=== Exercise goal ===
Without the pictures, set down every record below exactly as it reads.

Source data

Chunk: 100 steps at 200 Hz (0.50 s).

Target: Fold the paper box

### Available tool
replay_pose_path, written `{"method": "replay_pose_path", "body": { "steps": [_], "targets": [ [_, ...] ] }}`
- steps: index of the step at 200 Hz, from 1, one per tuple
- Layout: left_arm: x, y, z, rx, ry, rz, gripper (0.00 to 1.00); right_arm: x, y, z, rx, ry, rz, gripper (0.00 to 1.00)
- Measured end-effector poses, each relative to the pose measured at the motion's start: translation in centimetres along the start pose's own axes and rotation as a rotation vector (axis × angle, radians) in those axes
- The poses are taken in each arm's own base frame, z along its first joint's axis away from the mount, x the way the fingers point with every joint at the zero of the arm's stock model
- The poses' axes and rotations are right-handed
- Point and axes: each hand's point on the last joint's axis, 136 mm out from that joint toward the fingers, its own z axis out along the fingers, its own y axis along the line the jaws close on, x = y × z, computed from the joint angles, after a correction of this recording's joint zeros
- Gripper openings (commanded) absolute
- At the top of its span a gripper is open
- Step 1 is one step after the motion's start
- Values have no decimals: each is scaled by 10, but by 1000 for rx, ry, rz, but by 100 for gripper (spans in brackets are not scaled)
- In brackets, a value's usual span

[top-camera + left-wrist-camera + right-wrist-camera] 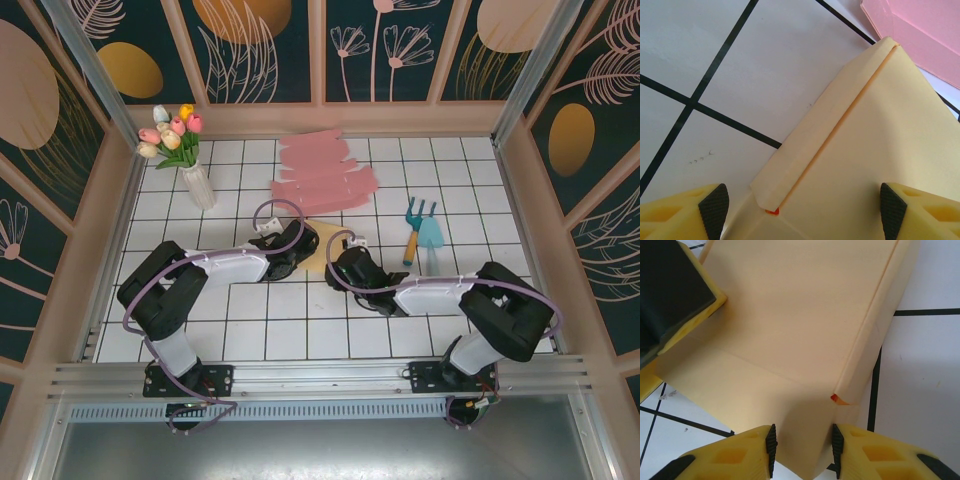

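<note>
The white tiled surface [260, 340] carries everything. Both arms are stretched low and forward, folded at the elbow, their wrists meeting over its middle. The left arm [200, 275] comes in from the left and the right arm [450, 295] from the right.

Behind them lies a stack of flat pink sheets [325, 175], well apart from the work. The cream paper box [320, 255] sits between the two wrists, partly formed. One broad panel lies flat, and a long narrow flap [825, 125] is creased over along its edge.

The left end effector [802, 210] has its jaws spread wide. It straddles the panel near the flap's corner and grips nothing.

The right end effector [803, 445] is narrowed on a raised fold at the near end of the box. Paper fills the gap between its pads [771, 445], so it seems to be pinching that fold, though actual contact is hard to confirm from this angle.

My reading is that the fold is at an early to middle stage, with one side creased and the walls not yet standing. The next move likely calls for the left end effector to press or hold the panel down while the right lifts its fold upright along the crease. It should pull gently enough not to drag the light box across the tiles.

A small orange mark [836, 399] shows at the flap's corner.
</note>
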Motion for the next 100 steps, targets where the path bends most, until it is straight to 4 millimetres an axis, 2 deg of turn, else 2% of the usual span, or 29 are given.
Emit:
{"method": "replay_pose_path", "body": {
  "steps": [100],
  "targets": [
    [-1,0,1,-3,-6,4,78,2,2,1,-21,17,7,36]
  ]
}}
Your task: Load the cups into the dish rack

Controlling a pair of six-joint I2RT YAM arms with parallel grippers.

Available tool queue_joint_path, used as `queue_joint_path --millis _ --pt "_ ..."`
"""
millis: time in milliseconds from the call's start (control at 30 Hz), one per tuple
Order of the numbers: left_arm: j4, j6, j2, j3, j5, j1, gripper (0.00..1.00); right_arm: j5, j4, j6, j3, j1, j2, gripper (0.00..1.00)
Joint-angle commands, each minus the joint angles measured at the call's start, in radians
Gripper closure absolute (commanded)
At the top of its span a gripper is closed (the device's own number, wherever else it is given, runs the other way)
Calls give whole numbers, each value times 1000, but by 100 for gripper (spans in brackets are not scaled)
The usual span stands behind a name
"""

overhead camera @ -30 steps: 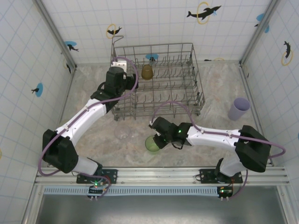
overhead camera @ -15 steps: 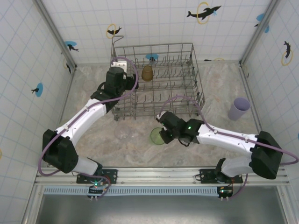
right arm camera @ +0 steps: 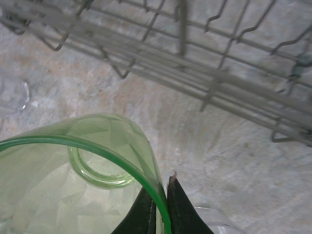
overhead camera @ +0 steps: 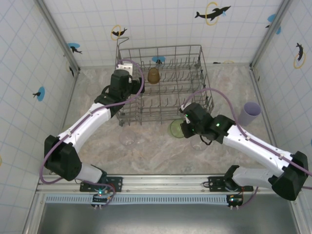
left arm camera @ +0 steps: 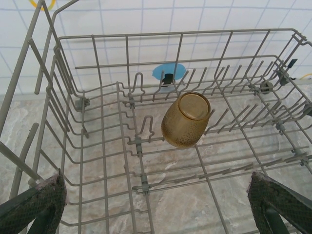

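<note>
The grey wire dish rack (overhead camera: 161, 48) stands at the back of the table. An amber cup (overhead camera: 153, 75) lies tilted among its tines, also seen in the left wrist view (left arm camera: 186, 119). My left gripper (overhead camera: 126, 68) hovers wide open over the rack's left part, nothing between its fingers (left arm camera: 34, 202). My right gripper (overhead camera: 185, 126) is shut on the rim of a pale green cup (overhead camera: 177, 128), held just in front of the rack's front edge. The right wrist view has the jaws pinching the green cup's wall (right arm camera: 73, 165). A lilac cup (overhead camera: 249, 113) stands upright at the right.
A clear cup (overhead camera: 128, 139) sits on the marble table in front of the rack's left corner. Another clear cup (overhead camera: 199, 144) lies under my right arm. Tiled walls close in the left, back and right sides. The rack's front wires (right arm camera: 195, 73) lie just ahead of the green cup.
My right arm has carried the green cup rightward and away from the near edge, up to the rack's front. The left arm and amber cup have stayed put.
</note>
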Motion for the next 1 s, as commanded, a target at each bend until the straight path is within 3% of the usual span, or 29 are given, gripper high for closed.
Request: queue_joint_path --millis 0,633,833,967 --pt "-11 -3 -2 45 14 -1 2 -17 -53 -29 66 -46 -43 100" --pt "-41 -4 8 91 22 0 3 31 -236 -192 385 -282 47 100" --pt "-40 -4 27 116 27 -1 2 19 -177 -224 480 -334 121 100" --pt "-45 -5 48 144 57 -1 2 -58 -114 -230 523 -387 171 100"
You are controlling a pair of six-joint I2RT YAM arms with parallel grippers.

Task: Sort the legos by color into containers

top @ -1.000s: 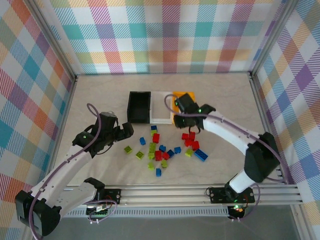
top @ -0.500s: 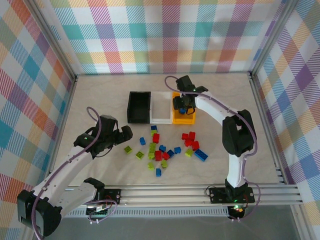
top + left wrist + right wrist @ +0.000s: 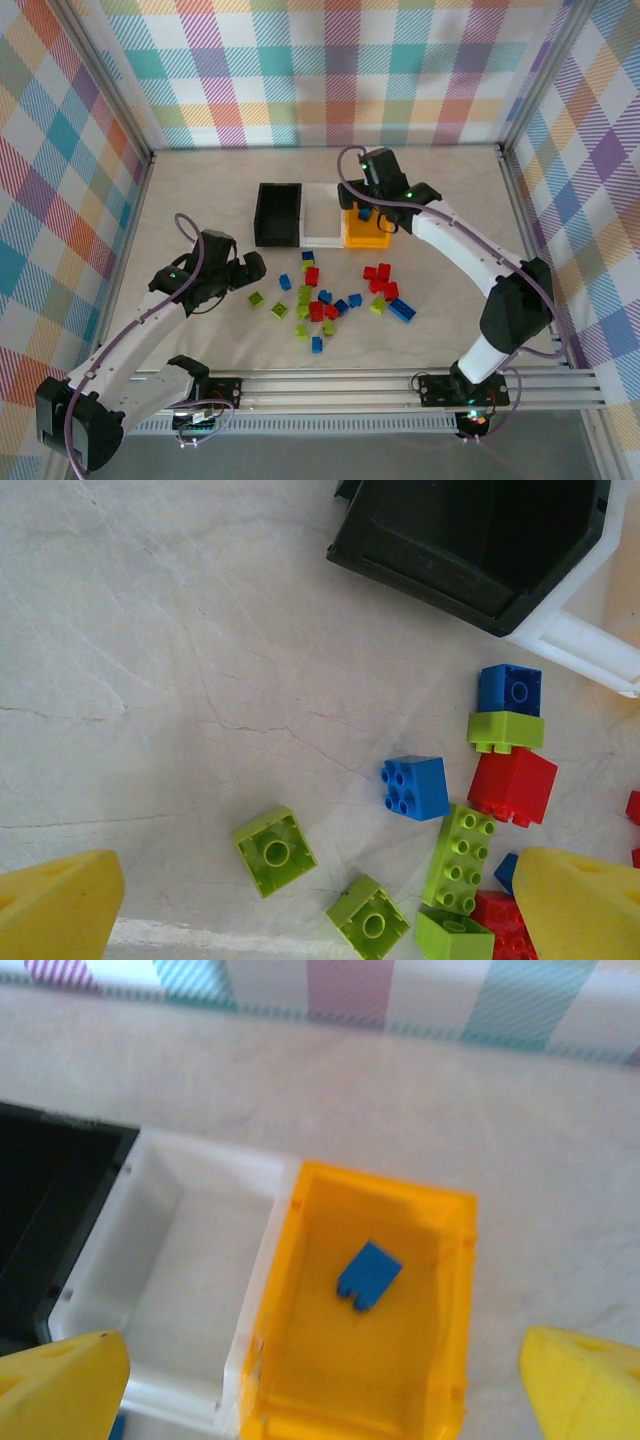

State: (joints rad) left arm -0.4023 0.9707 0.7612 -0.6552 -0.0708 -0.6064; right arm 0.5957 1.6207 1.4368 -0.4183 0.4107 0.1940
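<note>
Inside the orange-yellow bin point(image 3: 330, 1380) lies a single blue brick point(image 3: 368, 1276).

Bright, even light all round.
Soft short shadows under the legos point(image 3: 415, 787); right wrist view blurry, left wrist view crisp.
</note>
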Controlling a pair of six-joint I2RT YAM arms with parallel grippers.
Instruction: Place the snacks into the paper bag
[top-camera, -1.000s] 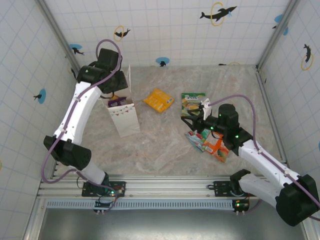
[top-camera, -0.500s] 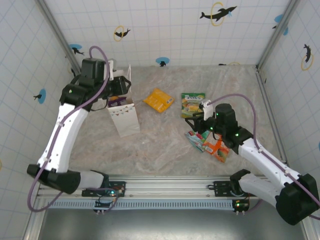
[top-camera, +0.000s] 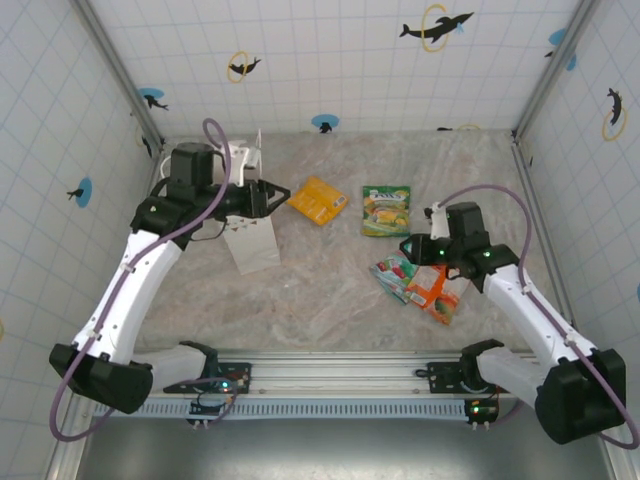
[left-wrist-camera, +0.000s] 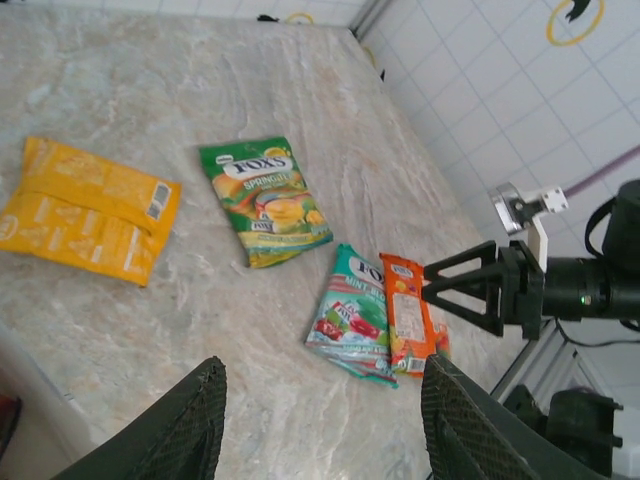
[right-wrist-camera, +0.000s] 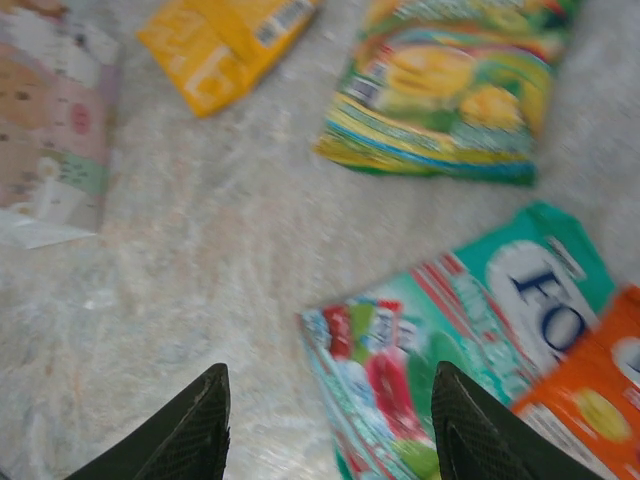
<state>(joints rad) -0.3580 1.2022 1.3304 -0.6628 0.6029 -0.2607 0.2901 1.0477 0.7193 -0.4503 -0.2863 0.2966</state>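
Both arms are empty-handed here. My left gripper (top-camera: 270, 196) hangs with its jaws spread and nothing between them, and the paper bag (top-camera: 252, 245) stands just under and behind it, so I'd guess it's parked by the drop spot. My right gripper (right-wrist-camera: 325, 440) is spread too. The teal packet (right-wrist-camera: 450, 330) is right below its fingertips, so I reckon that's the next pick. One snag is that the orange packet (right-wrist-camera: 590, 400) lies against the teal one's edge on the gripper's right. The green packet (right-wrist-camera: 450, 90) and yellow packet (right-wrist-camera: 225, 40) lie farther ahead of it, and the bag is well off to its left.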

=== Answer to this exercise ===
Chunk: 100 steps at 200 Hz (0.50 s).

Target: Fold the paper box

### Available tool
replay_pose_path, written `{"method": "replay_pose_path", "body": { "steps": [_], "targets": [ [_, ...] ] }}`
- steps: index of the step at 200 Hz, from 1, one per tuple
- Layout: left_arm: x, y, z, rx, ry, rz, gripper (0.00 to 1.00); right_arm: x, y, z, rx, ry, rz, gripper (0.00 to 1.00)
- Measured end-effector poses, each relative to the pose measured at the motion's start: translation in centimetres along the start pose's own axes and rotation as a rotation vector (axis × angle, radians) in those axes
- The poses are taken in each arm's own base frame, z along its first joint's axis away from the mount, x the way the fingers point with every joint at the zero of the arm's stock model
- The poses' axes and rotations are right-handed
- Point and axes: each hand's point on the last joint's axis, 136 mm out from that joint toward the fingers, its own z axis out along the fingers, its own y axis along the line the jaws close on, x = y × z, computed from the joint angles, after a correction of this recording's joint zeros
- Gripper openings (commanded) absolute
- At the top of its span a gripper is open
- Step 1 is one step after the motion's start
- Values have no decimals: each is scaled by 10, but by 1000 for rx, ry, rz, but by 100 for gripper (spans in brackets are not scaled)
- In brackets, a value's usual span

[top-camera + left-wrist-camera + right-wrist-camera] 

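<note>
The white tiled surface [260, 340] carries everything. Both arms are stretched low and forward, folded at the elbow, their wrists meeting over its middle. The left arm [200, 275] comes in from the left and the right arm [450, 295] from the right.

Behind them lies a stack of flat pink sheets [325, 175], well apart from the work. The cream paper box [320, 255] sits between the two wrists, partly formed. One broad panel lies flat, and a long narrow flap [825, 125] is creased over along its edge.

The left end effector [802, 210] has its jaws spread wide. It straddles the panel near the flap's corner and grips nothing.

The right end effector [803, 445] is narrowed on a raised fold at the near end of the box. Paper fills the gap between its pads [771, 445], so it seems to be pinching that fold, though actual contact is hard to confirm from this angle.

My reading is that the fold is at an early to middle stage, with one side creased and the walls not yet standing. The next move likely calls for the left end effector to press or hold the panel down while the right lifts its fold upright along the crease. It should pull gently enough not to drag the light box across the tiles.

A small orange mark [836, 399] shows at the flap's corner.
</note>
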Motion for the next 100 steps, targets where the path bends most, until it is straight to 4 millimetres an axis, 2 deg of turn, else 2% of the usual span, or 29 are given.
Emit:
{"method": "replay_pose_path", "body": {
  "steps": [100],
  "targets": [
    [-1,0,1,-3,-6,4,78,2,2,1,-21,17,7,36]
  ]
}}
Your task: Load the cups into the dish rack

Controlling a pair of six-joint I2RT YAM arms with parallel grippers.

Available tool queue_joint_path, used as `queue_joint_path --millis _ --pt "_ ..."`
"""
millis: time in milliseconds from the call's start (control at 30 Hz), one per tuple
Order of the numbers: left_arm: j4, j6, j2, j3, j5, j1, gripper (0.00..1.00); right_arm: j5, j4, j6, j3, j1, j2, gripper (0.00..1.00)
Joint-angle commands, each minus the joint angles measured at the call's start, in radians
Gripper closure absolute (commanded)
At the top of its span a gripper is closed (the device's own number, wherever else it is given, runs the other way)
Calls give whole numbers, each value times 1000, but by 100 for gripper (spans in brackets are not scaled)
The usual span stands behind a name
"""

overhead camera @ -30 steps: 
overhead camera @ -15 steps: 
right arm camera @ +0 steps: 
overhead camera @ +0 steps: 
left arm camera @ +0 steps: 

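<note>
The grey wire dish rack (overhead camera: 161, 48) stands at the back of the table. An amber cup (overhead camera: 153, 75) lies tilted among its tines, also seen in the left wrist view (left arm camera: 186, 119). My left gripper (overhead camera: 126, 68) hovers wide open over the rack's left part, nothing between its fingers (left arm camera: 34, 202). My right gripper (overhead camera: 185, 126) is shut on the rim of a pale green cup (overhead camera: 177, 128), held just in front of the rack's front edge. The right wrist view has the jaws pinching the green cup's wall (right arm camera: 73, 165). A lilac cup (overhead camera: 249, 113) stands upright at the right.
A clear cup (overhead camera: 128, 139) sits on the marble table in front of the rack's left corner. Another clear cup (overhead camera: 199, 144) lies under my right arm. Tiled walls close in the left, back and right sides. The rack's front wires (right arm camera: 195, 73) lie just ahead of the green cup.
My right arm has carried the green cup rightward and away from the near edge, up to the rack's front. The left arm and amber cup have stayed put.
</note>
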Motion for the next 1 s, as commanded, a target at each bend until the straight path is within 3% of the usual span, or 29 are given, gripper high for closed.
Request: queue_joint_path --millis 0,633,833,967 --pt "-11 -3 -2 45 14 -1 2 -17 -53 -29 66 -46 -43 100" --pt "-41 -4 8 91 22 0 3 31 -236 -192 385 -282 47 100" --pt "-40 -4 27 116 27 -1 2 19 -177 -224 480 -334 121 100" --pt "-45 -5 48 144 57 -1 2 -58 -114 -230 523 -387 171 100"
You are controlling a pair of six-joint I2RT YAM arms with parallel grippers.

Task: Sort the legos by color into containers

top @ -1.000s: 
top @ -0.500s: 
top + left wrist + right wrist @ +0.000s: 

State: (joints rad) left arm -0.4023 0.9707 0.7612 -0.6552 -0.0708 -0.6064; right arm 0.5957 1.6207 1.4368 -0.4183 0.4107 0.1940
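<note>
Inside the orange-yellow bin point(image 3: 330, 1380) lies a single blue brick point(image 3: 368, 1276).

Bright, even light all round.
Soft short shadows under the legos point(image 3: 415, 787); right wrist view blurry, left wrist view crisp.
</note>
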Controlling a pair of six-joint I2RT YAM arms with parallel grippers.
Instruction: Place the snacks into the paper bag
[top-camera, -1.000s] 
[top-camera, -0.500s] 
[top-camera, +0.000s] 
[left-wrist-camera, +0.000s] 
[right-wrist-camera, +0.000s] 
<state>(joints rad) -0.3580 1.2022 1.3304 -0.6628 0.6029 -0.2607 0.2901 1.0477 0.7193 -0.4503 -0.2863 0.2966</state>
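Both arms are empty-handed here. My left gripper (top-camera: 270, 196) hangs with its jaws spread and nothing between them, and the paper bag (top-camera: 252, 245) stands just under and behind it, so I'd guess it's parked by the drop spot. My right gripper (right-wrist-camera: 325, 440) is spread too. The teal packet (right-wrist-camera: 450, 330) is right below its fingertips, so I reckon that's the next pick. One snag is that the orange packet (right-wrist-camera: 590, 400) lies against the teal one's edge on the gripper's right. The green packet (right-wrist-camera: 450, 90) and yellow packet (right-wrist-camera: 225, 40) lie farther ahead of it, and the bag is well off to its left.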

Nothing remains to be added to the exercise.